Problem details
Using the data below, restate exactly every line from the one with "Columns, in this" up to and including the one with "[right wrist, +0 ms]". No picture belongs in it.

Dataset items

:::

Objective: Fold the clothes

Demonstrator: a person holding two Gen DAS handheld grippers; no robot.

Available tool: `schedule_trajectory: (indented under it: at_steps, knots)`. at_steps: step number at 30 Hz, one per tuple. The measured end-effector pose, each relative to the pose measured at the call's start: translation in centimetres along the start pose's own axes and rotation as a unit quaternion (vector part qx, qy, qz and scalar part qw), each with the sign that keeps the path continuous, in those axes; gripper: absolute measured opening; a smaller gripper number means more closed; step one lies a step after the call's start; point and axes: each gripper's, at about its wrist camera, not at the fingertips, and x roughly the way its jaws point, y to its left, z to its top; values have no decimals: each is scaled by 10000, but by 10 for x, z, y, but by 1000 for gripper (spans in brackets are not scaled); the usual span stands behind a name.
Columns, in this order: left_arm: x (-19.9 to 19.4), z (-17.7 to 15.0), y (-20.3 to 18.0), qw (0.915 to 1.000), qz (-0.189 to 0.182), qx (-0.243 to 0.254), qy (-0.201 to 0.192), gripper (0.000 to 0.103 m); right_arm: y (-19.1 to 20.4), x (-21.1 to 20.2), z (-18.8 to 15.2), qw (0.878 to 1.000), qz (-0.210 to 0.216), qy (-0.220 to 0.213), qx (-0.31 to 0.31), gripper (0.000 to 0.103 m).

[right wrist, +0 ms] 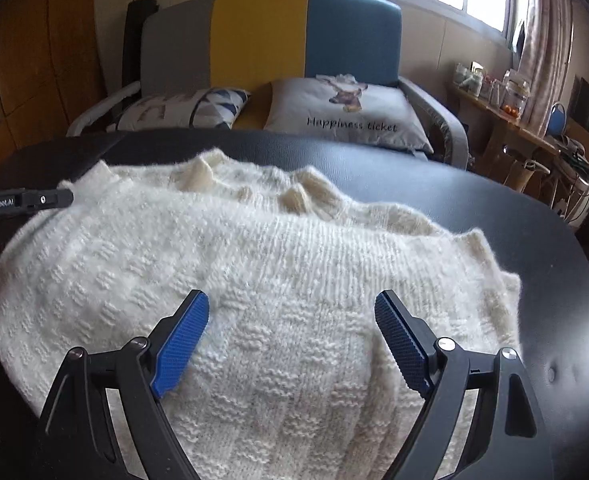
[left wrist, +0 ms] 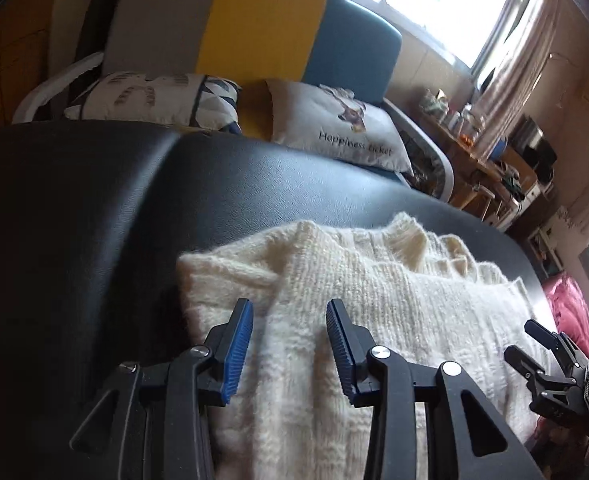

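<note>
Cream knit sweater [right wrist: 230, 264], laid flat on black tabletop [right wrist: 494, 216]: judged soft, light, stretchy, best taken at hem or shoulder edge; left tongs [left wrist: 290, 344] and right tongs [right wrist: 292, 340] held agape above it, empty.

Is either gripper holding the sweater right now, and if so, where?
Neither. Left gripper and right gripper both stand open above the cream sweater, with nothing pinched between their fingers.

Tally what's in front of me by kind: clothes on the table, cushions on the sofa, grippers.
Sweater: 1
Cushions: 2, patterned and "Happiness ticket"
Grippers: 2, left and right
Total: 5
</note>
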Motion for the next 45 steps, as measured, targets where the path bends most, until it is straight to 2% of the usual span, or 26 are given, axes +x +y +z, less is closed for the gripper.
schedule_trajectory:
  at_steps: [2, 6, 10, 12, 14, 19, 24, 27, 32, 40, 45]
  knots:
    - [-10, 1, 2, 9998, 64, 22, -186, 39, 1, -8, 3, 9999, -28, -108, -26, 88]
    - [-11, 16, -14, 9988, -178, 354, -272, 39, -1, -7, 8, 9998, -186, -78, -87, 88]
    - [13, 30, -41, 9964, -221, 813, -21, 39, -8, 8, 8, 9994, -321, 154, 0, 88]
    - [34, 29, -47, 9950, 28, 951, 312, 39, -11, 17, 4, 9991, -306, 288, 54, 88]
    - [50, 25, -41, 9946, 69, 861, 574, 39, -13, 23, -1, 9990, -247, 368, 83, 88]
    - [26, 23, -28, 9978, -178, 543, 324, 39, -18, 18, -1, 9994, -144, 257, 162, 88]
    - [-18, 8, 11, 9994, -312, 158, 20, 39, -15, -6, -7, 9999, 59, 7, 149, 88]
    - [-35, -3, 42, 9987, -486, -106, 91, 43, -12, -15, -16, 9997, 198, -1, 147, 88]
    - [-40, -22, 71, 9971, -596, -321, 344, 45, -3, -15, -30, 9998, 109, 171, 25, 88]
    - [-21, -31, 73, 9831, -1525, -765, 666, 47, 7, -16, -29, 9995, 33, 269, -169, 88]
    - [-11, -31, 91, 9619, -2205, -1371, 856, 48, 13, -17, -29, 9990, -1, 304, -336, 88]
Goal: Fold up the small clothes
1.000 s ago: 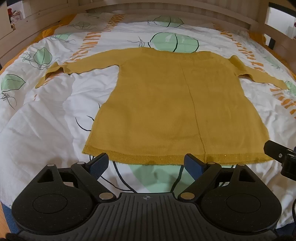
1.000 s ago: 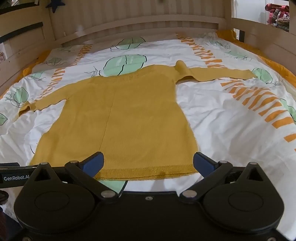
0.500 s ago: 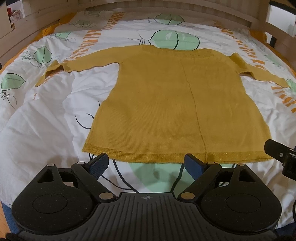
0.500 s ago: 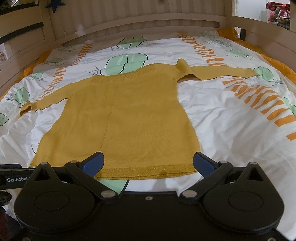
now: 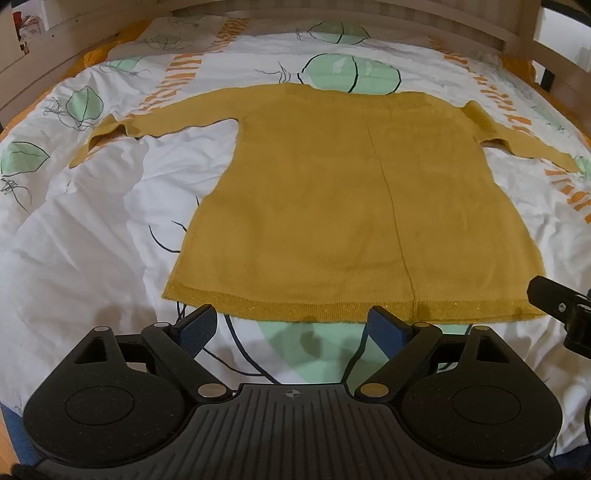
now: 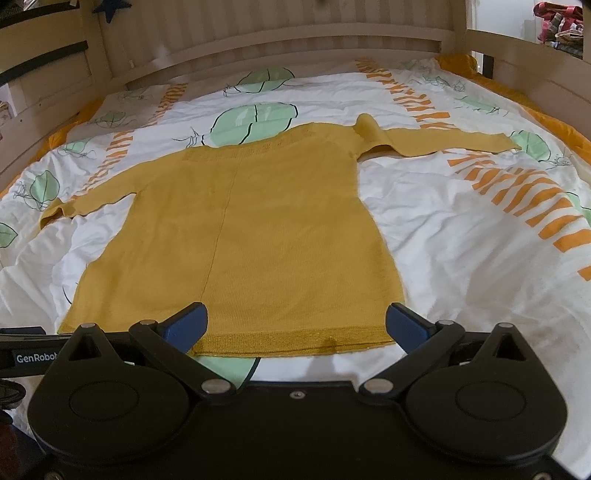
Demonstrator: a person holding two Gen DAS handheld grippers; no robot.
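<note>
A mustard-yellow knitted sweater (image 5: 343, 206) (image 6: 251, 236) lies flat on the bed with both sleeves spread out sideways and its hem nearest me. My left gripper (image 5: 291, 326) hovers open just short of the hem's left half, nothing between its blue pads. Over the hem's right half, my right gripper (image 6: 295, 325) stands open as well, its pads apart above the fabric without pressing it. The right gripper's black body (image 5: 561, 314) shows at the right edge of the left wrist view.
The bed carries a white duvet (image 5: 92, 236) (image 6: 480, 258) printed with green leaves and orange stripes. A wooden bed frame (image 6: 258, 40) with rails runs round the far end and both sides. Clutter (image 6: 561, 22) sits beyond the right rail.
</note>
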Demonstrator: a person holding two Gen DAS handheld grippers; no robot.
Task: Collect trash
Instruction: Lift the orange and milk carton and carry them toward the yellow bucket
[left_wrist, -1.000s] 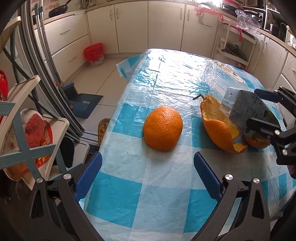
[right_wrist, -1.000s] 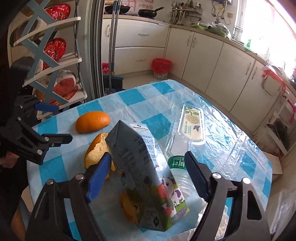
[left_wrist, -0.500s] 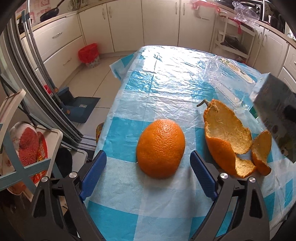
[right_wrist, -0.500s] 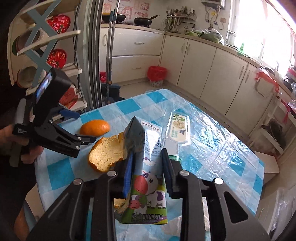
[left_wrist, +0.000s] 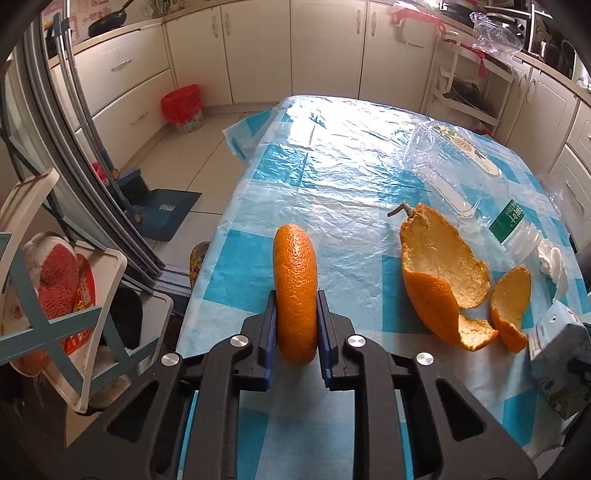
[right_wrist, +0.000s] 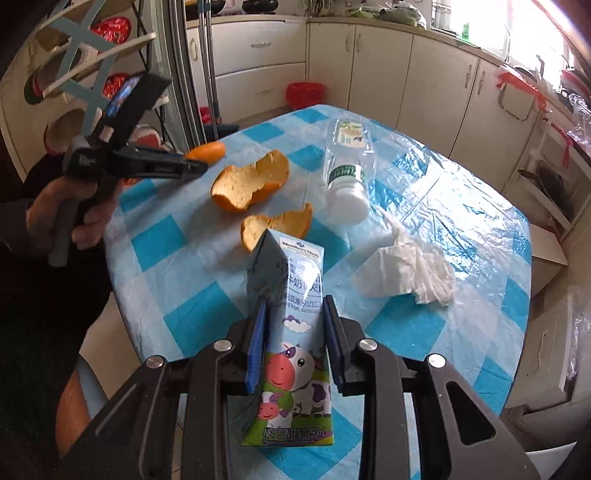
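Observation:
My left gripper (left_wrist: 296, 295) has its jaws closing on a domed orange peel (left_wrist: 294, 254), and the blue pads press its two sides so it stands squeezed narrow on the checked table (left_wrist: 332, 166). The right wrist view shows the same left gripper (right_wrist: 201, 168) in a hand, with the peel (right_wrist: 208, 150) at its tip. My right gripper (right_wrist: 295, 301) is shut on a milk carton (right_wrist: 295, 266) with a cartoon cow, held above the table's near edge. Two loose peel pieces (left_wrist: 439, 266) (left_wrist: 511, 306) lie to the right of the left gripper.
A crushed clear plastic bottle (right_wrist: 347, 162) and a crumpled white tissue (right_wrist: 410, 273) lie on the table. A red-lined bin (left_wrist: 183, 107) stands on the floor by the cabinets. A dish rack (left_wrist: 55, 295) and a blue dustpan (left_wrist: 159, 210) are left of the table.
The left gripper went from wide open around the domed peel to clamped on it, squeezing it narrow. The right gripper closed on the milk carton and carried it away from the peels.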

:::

Written reply
Columns, in this order: left_arm: x (-19.9 to 19.4), z (-17.7 to 15.0), y (-20.3 to 18.0), qw (0.915 to 1.000), qz (-0.189 to 0.182), qx (-0.243 to 0.254), qy (-0.201 to 0.192), gripper (0.000 to 0.103 m); right_arm: y (-19.1 to 20.4), x (-21.1 to 20.2), z (-18.8 to 15.2), qw (0.878 to 1.000), qz (-0.210 to 0.216), qy (-0.220 to 0.213), qx (-0.31 to 0.31), gripper (0.000 to 0.103 m).

[right wrist, +0 ms] 

That wraps up the answer.